Directions: Line by line, return the listing exactly, without any of the images.

=== Begin Enclosure ===

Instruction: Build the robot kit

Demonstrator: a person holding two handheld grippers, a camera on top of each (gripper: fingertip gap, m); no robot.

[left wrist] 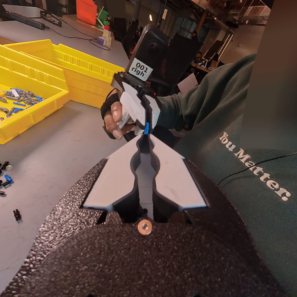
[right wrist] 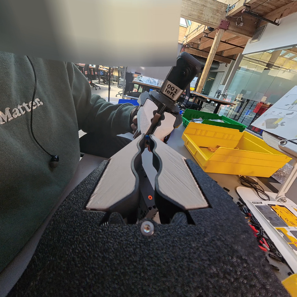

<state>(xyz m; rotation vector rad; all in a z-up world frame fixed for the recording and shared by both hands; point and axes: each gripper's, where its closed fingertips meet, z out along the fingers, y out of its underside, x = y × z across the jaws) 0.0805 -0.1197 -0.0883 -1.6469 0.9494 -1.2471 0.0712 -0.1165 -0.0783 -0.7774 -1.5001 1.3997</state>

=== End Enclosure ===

Task answer:
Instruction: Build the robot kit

Demonstrator: a person holding two handheld grippers, a camera on top of each (gripper: fingertip gap, m); no robot.

[left wrist] 
[right wrist] 

<state>(xyz m; rotation vector rad; all in a z-up world frame fixed for the recording and shared by both hands; point and axes: each gripper's, where its closed fingertips meet, z out along the fingers, y out of its underside, x = y × z across the jaws) 0.0805 -0.1197 -0.0883 -1.6469 0.9494 -1.2471 0.0712 -0.1165 -0.0783 -0.7774 -1.5001 1.3997</state>

Nothing else is needed to complete this exercise.